*Description of the task*
In the listing below, the lines from the first through the one with "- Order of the" are to be copied word for word.

*Data*
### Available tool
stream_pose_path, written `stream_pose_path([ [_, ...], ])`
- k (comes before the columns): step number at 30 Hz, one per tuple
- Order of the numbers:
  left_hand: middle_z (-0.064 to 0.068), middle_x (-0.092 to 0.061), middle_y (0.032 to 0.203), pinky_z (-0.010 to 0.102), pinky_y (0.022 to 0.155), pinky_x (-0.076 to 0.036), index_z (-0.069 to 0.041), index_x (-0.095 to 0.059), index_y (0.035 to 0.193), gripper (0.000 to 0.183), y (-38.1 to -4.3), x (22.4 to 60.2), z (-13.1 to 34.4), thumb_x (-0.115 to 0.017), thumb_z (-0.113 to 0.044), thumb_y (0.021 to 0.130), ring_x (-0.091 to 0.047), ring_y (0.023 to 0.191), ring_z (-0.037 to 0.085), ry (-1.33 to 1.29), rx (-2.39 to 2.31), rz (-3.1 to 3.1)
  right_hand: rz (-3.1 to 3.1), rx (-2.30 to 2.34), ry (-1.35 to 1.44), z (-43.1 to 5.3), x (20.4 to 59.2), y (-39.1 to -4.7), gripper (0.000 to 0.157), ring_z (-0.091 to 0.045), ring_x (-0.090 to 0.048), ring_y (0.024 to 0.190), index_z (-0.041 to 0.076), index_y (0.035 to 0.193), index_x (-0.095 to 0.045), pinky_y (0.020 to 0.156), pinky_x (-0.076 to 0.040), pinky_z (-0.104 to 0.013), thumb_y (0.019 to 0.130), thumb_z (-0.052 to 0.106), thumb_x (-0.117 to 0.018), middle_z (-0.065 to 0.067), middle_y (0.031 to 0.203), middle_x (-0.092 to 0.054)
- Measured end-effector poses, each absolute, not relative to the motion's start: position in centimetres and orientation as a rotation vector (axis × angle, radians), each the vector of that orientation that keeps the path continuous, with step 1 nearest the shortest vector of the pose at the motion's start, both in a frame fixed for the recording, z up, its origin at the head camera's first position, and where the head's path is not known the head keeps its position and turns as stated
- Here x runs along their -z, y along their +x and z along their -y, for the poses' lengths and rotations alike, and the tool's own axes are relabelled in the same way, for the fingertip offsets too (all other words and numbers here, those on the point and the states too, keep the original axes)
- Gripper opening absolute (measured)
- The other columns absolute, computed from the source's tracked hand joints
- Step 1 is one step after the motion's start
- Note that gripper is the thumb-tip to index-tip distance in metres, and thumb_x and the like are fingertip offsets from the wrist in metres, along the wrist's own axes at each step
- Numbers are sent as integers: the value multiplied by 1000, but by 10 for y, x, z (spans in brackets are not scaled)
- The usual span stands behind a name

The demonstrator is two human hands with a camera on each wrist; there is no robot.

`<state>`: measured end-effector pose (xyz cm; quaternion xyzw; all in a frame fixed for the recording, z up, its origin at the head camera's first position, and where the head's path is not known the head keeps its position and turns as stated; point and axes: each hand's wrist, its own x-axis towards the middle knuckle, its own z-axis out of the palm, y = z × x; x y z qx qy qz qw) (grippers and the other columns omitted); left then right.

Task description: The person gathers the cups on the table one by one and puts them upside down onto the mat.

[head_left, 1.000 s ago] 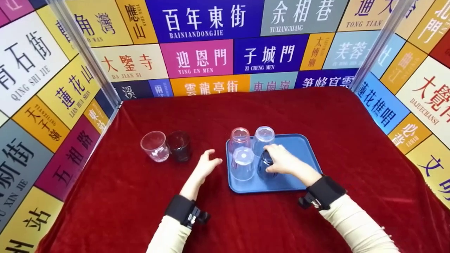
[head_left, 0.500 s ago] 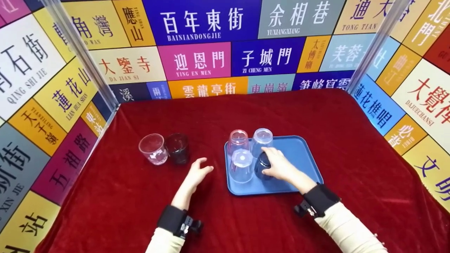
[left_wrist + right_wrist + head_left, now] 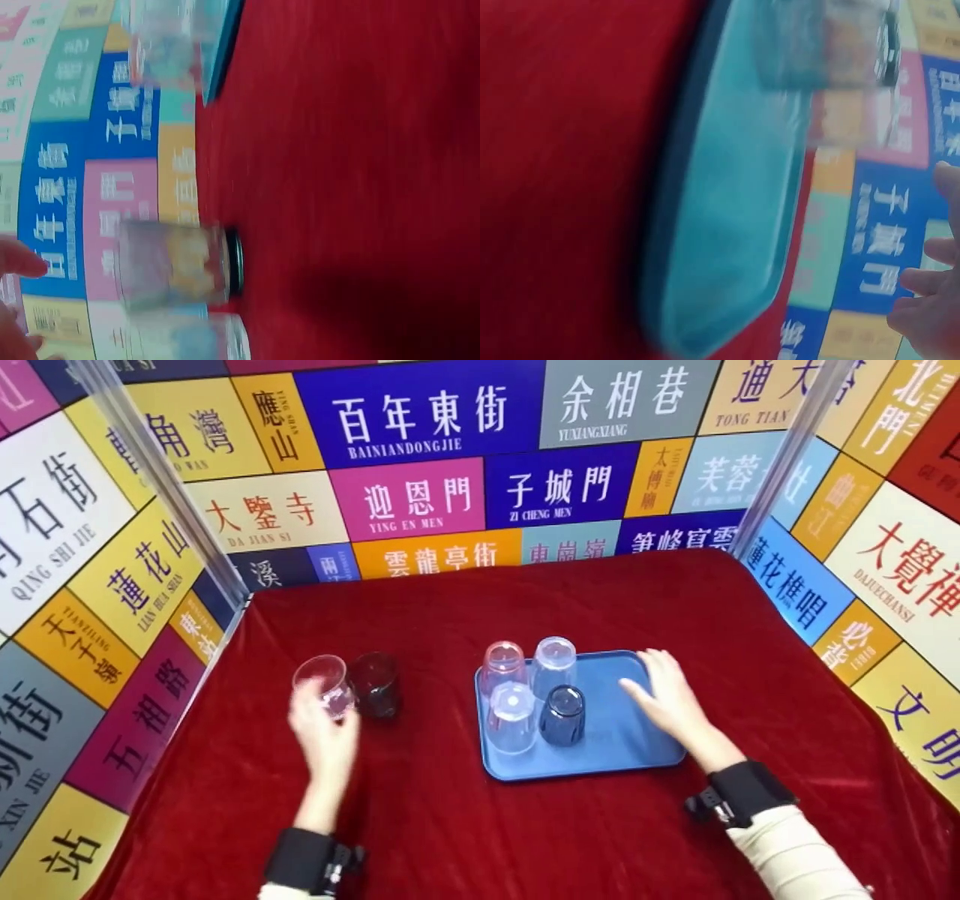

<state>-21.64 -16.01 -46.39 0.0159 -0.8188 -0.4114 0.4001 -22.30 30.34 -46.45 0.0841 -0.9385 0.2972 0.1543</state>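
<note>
On the left of the cloth, a clear glass and a dark glass stand side by side, mouths up. My left hand reaches in front of the clear glass and partly covers it. The left wrist view has the fingers apart from both glasses. Upside down on the blue tray are a dark blue glass, a pink-tinted glass and two clear glasses. Over the tray's right side my right hand is spread and holds nothing.
Red cloth covers the table around the tray. Sign-covered panels rise behind and on both sides, with clear posts at the back corners.
My right hand has let go of the dark blue glass and moved right. The left hand has swung left to the clear glass. The dark blue glass stays on the tray.
</note>
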Motion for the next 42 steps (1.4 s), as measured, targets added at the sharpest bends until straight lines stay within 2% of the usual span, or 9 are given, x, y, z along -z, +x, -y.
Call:
stream_pose_path([
  [5,29,-18,143,38,112,-15,11,-19,139,87,-223,473,177,-68,3,68,-16,135,34,234,1180,2028,2686,-855,187,-328,472,-214,60,-49,-19,129,-13,130,-38,105,-18,-57,88,25,-59,-33,131,-36],
  [8,27,-4,148,36,112,-14,9,-3,142,100,-228,487,183,-71,-1,69,-5,139,30,392,1322,2091,2706,-846,172,-336,475,-210,63,-50,-15,131,-13,131,-35,103,-20,-60,88,26,-58,-34,133,-33],
  [12,27,3,149,36,113,-9,9,5,142,106,-238,501,195,-72,-6,71,0,139,31,503,1411,2182,2724,-819,184,-341,474,-211,65,-49,-13,132,-12,132,-35,102,-21,-61,88,29,-58,-33,136,-31],
  [16,30,-4,148,35,114,-7,11,5,141,108,-247,508,204,-74,-9,70,-6,139,34,494,1468,2218,2771,-715,218,-341,472,-213,67,-49,-13,132,-10,133,-35,104,-18,-60,87,31,-60,-32,137,-30],
  [22,29,-24,143,37,112,-17,5,-3,143,107,-259,507,204,-77,-9,66,-23,135,34,449,1568,2157,2809,-607,264,-340,469,-215,70,-52,-14,130,-10,133,-34,107,-12,-58,84,32,-62,-33,136,-30],
  [28,26,-32,140,36,110,-21,3,-14,141,99,-269,508,205,-77,-4,65,-30,131,32,381,1561,2103,2816,-624,260,-338,469,-214,72,-51,-14,131,-10,134,-33,108,-11,-57,84,33,-62,-33,137,-29],
  [37,28,-34,137,37,109,-23,4,-17,138,98,-281,516,206,-79,-4,63,-32,129,35,400,1510,2097,2844,-615,222,-341,465,-213,73,-50,-15,131,-9,135,-33,100,-21,-64,84,35,-62,-32,137,-29],
  [42,27,-37,135,37,108,-26,4,-20,137,96,-285,522,205,-79,-3,62,-36,126,36,415,1528,2072,2862,-613,227,-341,465,-212,75,-50,-16,130,-8,135,-32,99,-23,-64,83,37,-62,-32,137,-30],
])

*Solution to this problem*
### Available tool
stream_pose_path, written `stream_pose_path([ [_, ...], ])`
- k (comes before the columns): step number at 30 Hz, one per tuple
- Order of the numbers:

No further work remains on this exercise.